» ACTIVITY:
Here the job is to copy the data exactly and to exclude every image from it.

» GIVEN MATERIAL:

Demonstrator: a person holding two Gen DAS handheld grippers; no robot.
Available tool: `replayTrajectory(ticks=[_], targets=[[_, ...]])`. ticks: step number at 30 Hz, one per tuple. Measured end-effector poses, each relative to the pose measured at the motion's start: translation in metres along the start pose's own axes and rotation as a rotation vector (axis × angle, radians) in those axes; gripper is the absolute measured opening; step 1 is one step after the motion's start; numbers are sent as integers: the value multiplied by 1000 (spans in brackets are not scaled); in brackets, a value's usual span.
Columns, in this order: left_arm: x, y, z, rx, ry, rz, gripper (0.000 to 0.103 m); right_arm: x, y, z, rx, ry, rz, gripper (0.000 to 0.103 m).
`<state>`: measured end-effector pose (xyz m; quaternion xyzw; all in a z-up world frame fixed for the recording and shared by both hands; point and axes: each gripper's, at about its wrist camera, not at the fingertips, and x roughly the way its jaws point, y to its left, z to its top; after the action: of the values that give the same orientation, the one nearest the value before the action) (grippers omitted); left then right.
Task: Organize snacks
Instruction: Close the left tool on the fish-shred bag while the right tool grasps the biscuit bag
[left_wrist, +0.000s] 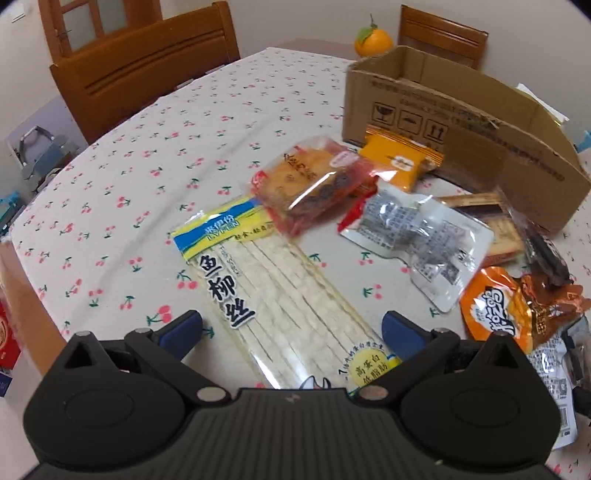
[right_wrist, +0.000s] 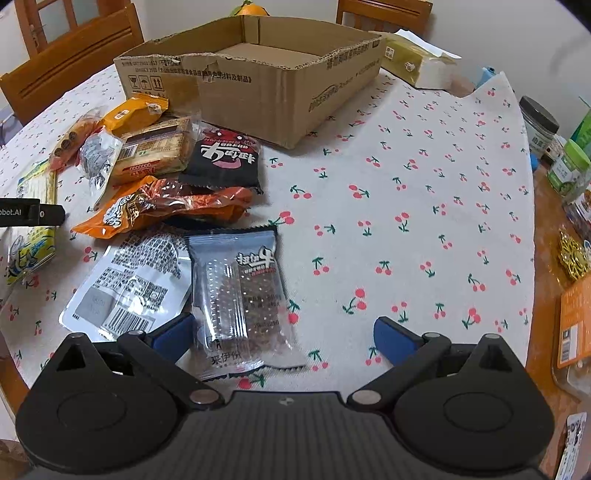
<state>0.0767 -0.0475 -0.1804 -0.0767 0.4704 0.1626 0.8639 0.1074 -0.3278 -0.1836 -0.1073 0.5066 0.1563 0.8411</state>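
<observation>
The left gripper (left_wrist: 291, 330) is spread wide over the fish-strip packet (left_wrist: 273, 291), which lies flat on the tablecloth (left_wrist: 140, 166), long axis running from the jaws toward the cardboard box (left_wrist: 454, 122). The right gripper (right_wrist: 284, 332) is likewise spread, empty, straddling the grey jerky packet (right_wrist: 240, 295), which lies lengthwise along the fingers.

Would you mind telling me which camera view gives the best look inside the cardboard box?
The right wrist view: it looks down over the torn front rim of the cardboard box, showing its inside floor with no snack packets visible there. The left wrist view shows the box from its outer side wall, so its floor is hidden.
</observation>
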Motion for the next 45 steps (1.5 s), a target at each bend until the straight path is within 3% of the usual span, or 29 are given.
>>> replayTrajectory(ticks=[3,10,18,27,31,34,36,39,40,41,43,45], targets=[[-2,8,-2,-1,18,14,103,1,0,2,-7,7,0,103],[-15,48,-12,24,21,124,103,-1,-4,0,-10,15,5,103],[-6,37,-2,14,-17,94,100,3,2,7,-56,-15,21,100],[-6,27,4,19,-55,79,82,-2,8,11,-104,-42,63,72],[-6,27,7,28,-69,80,61,-6,12,9,-101,-51,61,55],[-8,26,7,65,-79,100,41,-7,12,9,-91,-49,54,52],[-9,26,7,81,-80,93,39,-7,13,9,-83,-47,52,52],[-11,28,8,91,-65,107,44,-9,11,9,-66,-42,58,52],[-11,29,8,92,-65,117,50,-9,11,9,-62,-41,58,52],[-11,29,8,93,-64,118,66,-9,11,9,-59,-38,55,52],[-9,31,6,88,-62,134,82,-10,11,9,-58,-39,56,52],[-8,33,4,90,-70,152,82,-10,11,9,-52,-37,56,52]])
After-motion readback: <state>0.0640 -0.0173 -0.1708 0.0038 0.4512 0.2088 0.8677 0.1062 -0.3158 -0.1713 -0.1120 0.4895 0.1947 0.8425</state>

» THE COMPLETED TASK:
Demonstrator: a person holding two Gen DAS handheld grippers; no robot.
Available tool: `replayTrajectory(ticks=[_], targets=[[_, ...]])`. ticks: step number at 30 Hz, one per tuple. Measured end-effector poses, each relative to the pose measured at the motion's start: translation in metres along the start pose's own axes and rotation as a rotation vector (axis × angle, radians) in those axes; gripper is the absolute measured opening; step 1 is one step after the motion's start; numbers are sent as integers: the value multiplied by 1000 (spans in brackets are not scaled); in brackets, a value's usual span.
Columns, in this order: left_arm: x, y, z, rx, ry, rz, gripper (0.000 to 0.103 m); right_arm: x, y, z, rx, ry, rz, gripper (0.000 to 0.103 m).
`<state>`: measured end-effector pose (xyz m; quaternion xyzw; all in a z-up world frame fixed for the recording and shared by both hands; point and axes: each gripper's, at about its wrist camera, not at the fingertips, and x roughly the way its jaws point, y to its left, z to its top; after the action: of the values that give the same orientation, the one nearest the value before the action) (grippers omitted); left then right.
Task: Organize snacks
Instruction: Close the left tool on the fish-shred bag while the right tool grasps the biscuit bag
[left_wrist, +0.000s] 
[right_wrist, +0.000s] 
<state>0.0767 -0.0475 -0.1804 -0.0767 0.4704 0.1626 0.8639 0.1074 -0.3278 -0.1836 -0.1073 0.5066 0.1563 0.8411</state>
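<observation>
The left gripper (left_wrist: 291, 330) is spread wide over the fish-strip packet (left_wrist: 273, 291), which lies flat on the tablecloth (left_wrist: 140, 166), long axis running from the jaws toward the cardboard box (left_wrist: 454, 122). The right gripper (right_wrist: 284, 332) is likewise spread, empty, straddling the grey jerky packet (right_wrist: 240, 295), which lies lengthwise along the fingers.

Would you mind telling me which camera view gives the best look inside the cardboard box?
The right wrist view: it looks down over the torn front rim of the cardboard box, showing its inside floor with no snack packets visible there. The left wrist view shows the box from its outer side wall, so its floor is hidden.
</observation>
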Motion for the next 45 steps (1.5 s), a target at each bend until the straight path is within 3% of the usual span, or 29 are given.
>>> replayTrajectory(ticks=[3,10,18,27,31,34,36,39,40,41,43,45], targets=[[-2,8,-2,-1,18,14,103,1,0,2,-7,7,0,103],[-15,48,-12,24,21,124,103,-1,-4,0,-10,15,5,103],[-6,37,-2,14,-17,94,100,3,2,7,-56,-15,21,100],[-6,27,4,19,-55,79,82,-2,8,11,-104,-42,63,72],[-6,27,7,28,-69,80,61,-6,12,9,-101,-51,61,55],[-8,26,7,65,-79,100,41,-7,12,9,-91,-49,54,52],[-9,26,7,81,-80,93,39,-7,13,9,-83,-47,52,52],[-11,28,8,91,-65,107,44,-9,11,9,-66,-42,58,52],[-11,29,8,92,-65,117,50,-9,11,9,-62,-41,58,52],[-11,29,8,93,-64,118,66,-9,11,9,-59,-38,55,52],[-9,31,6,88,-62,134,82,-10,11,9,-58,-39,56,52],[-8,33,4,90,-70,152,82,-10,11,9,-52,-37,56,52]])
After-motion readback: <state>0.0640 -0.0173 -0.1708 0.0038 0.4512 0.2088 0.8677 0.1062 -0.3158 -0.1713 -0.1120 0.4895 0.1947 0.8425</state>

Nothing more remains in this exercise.